Power Management FTW!

Power Management on Linux can be a bit of an issue, sometimes. It certainly was for my MacBook Pro, which ran really hot, and only got 1.5 hours of normal usage on Ubuntu 10.04 compared to 6 hours of the same on Mac OS. Needless to say, this is unacceptable. So I fixed it. Here are the steps that worked for me.

First, the kernel version that comes with Ubuntu Lucid has a bug that causes excessive kernel ticks. Kernel ticks wake the CPU up, which wastes power, so if you keep the kernel ticks to a minimum, you won’t waste as much power. Simple enough, right? So to fix the bug (at the time this writing,) you have to install Brian Rogers’ patched kernel. Add the repository to your sources list by typing:

# sudo add-apt-repository ppa:brian-rogers/power
# sudo aptitude update

Then you’ll need to install the following:

linux-headers-2.6.35-power+18
linux-headers-2.6.35-power+18-generic
linux-image-2.6.35-power+18-generic

Then reboot into your new kernel. No more useless interrupts! This will most likely knock out your STA (wireless) drivers, and your touchpad drivers (if you’ve installed the one that allows you to click and drag, rather than the default, i.e. useless, one.) To fix this, you must download the Broadcom STA drivers and both patches. Then you have to download another patch here: http://bugs.gentoo.org/attachment.cgi?id=232555, go into the src/wl/sys directory, and execute[1]:

# patch < ~/path/to/wl_linux.c.diff

Then edit src/include/linuxver.h and change the line that says “#include <linux/autoconf.h>” to “#include <generated/autoconf.h”. Finally, compile with:

# make
# sudo make install

Then you’ll have to disable the b43 and ssb modules by typing:

# sudo bash -c 'echo blacklist b43 >> /etc/modprobe.d/blacklist.conf
# sudo bash -c 'echo blacklist ssb >> /etc/modprobe.d/blacklist.conf

Now to fix the touchpad. Ubuntu, by default, uses tho bcm5974 module to handle the touchpad. Sadly, this driver doesn’t support click and drag with the Apple touchpad, unless you use a experimental version. However, the experimental version doesn’t play nicely with the kernel we just installed (in fact it won’t ever compile,) so we’ll use another driver called multitouch, which allows two finger click, two finger scrolling, regular clicking, and click-and-drag[2]. So type in the following commands:

# sudo aptitude install xserver-xorg-dev
# git clone http://bitmath.org/git/multitouch.git
# cd multitouch
# make && sudo make install

Now you need to add the following lines to /etc/X11/xorg.conf:

Section "InputClass"
        MatchIsTouchpad "true"
        Identifier "touchpad"
        Driver "multitouch"
EndSection

Now reboot again, and you should have click-and-drag support! I’m not sure how this whole modern xorg.conf thing works, so it might get erased when you update X11. In that case, you can add it again; just remember what you did. I noticed that the mouse was quite a bit faster with the multitouch driver, so I tweaked the acceleration and sensitivity in the Gnome mouse configuration (System->Preferences->Mouse.)

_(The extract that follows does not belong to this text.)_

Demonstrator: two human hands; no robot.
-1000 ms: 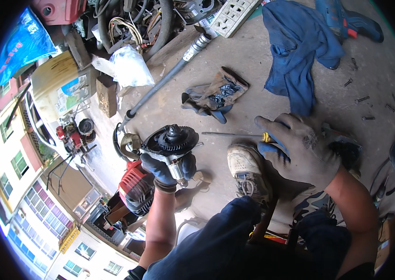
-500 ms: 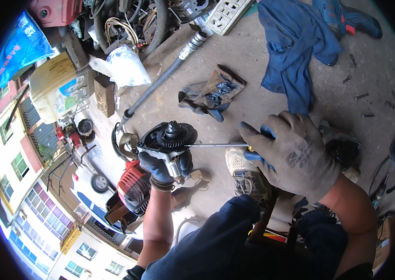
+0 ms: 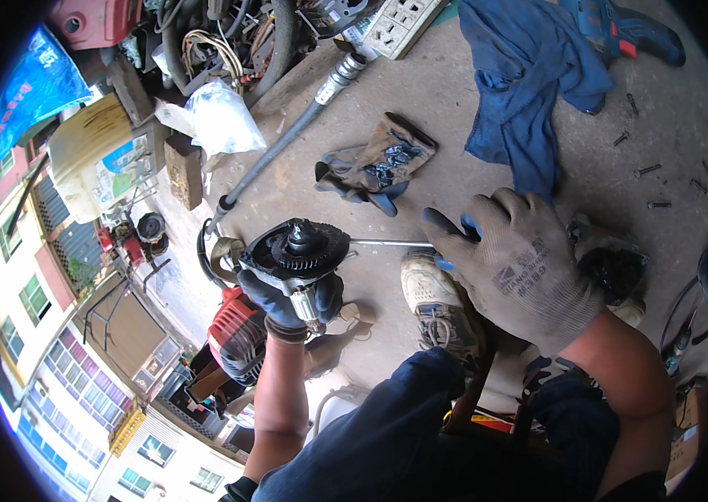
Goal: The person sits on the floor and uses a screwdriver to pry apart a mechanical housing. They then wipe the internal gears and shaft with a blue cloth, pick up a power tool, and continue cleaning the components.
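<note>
My gloved left hand (image 3: 283, 308) is closed around a metal gear housing (image 3: 274, 272) and holds it up off the ground. On top sits a dark toothed gear (image 3: 314, 255) coated in black grease, with a stub at its centre. Below it, a silvery cylindrical part (image 3: 307, 306) shows between the fingers. My right hand (image 3: 530, 272), in a grey-brown glove with blue fingertips, is closed on a screwdriver (image 3: 392, 243). Its thin shaft points left and its tip is at the gear's right rim; whether it touches cannot be told. The hand hides the handle.
A soiled pair of work gloves (image 3: 383, 161) and a blue cloth (image 3: 517, 84) lie on the concrete. Several loose screws (image 3: 647, 171) lie at the right, below a blue power tool (image 3: 638, 35). A power strip (image 3: 404, 25) and grey hose (image 3: 287, 138) are farther off. My shoe (image 3: 431, 289) is between the hands.
The screwdriver's tip has moved up from below the gear to its right rim. My right hand has shifted slightly up and left. The gear housing now tilts a little more toward me.
</note>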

The new kernel should get your power usage to around 20W. To take it down to 17W, you can change your SATA link power management policy and increase the VM Dirty Writeback time thusly:

# sudo bash -c 'echo 1500 > /proc/sys/vm/dirty_writeback_centisecs'
# sudo bash -c 'echo min_power > /sys/class/scsi_host/host0/link_power_management_policy'

You might want to put these in a script of some sort that runs at startup, but I haven’t done this yet.

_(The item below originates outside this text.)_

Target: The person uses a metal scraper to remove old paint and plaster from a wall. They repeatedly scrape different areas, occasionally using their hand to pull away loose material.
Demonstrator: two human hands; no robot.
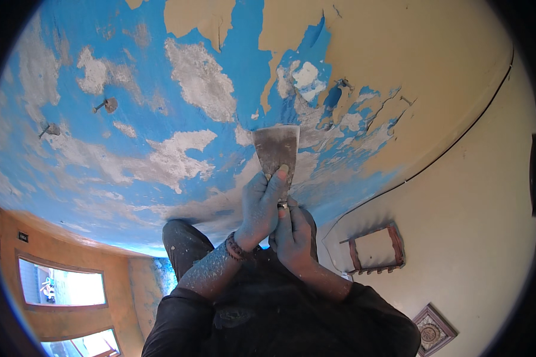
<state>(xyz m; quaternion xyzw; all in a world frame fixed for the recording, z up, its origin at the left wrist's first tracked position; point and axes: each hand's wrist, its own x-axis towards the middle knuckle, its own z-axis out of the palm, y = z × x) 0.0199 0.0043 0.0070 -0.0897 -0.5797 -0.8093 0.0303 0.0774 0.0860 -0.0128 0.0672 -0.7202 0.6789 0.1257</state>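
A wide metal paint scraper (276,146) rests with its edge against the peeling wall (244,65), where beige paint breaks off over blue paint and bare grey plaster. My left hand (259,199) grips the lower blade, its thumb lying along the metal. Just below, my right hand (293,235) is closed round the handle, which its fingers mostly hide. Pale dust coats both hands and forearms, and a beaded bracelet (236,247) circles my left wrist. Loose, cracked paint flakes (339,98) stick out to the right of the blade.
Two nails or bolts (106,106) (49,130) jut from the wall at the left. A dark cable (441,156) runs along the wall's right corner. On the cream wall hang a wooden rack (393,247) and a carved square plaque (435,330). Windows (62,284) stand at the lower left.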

Finally, go into System->Administration-> Hardware Drivers, and install the latest NVidia driver. Reboot. If this took you a few minutes to do, your MacBook should be pretty hot by now. After rebooting, just for fun, let it sit for a few minutes – running all the while – and come back to it. It will feel a lot cooler. I can hardly tell that my computer is on right now, and I’ve been using it for a few hours now. According to my calculations, I should now get 6.6 hours of battery life. In real life this is probably less than accurate, but it’s a decent estimate based on the capacity of my battery (4816 mAh, or 17.34 kC, for the electrical engineers among us,) and my current power usage (an average of around 10 to 12 watts.) I’ll try to actually test this over the next few days and post an update of my actual battery usage.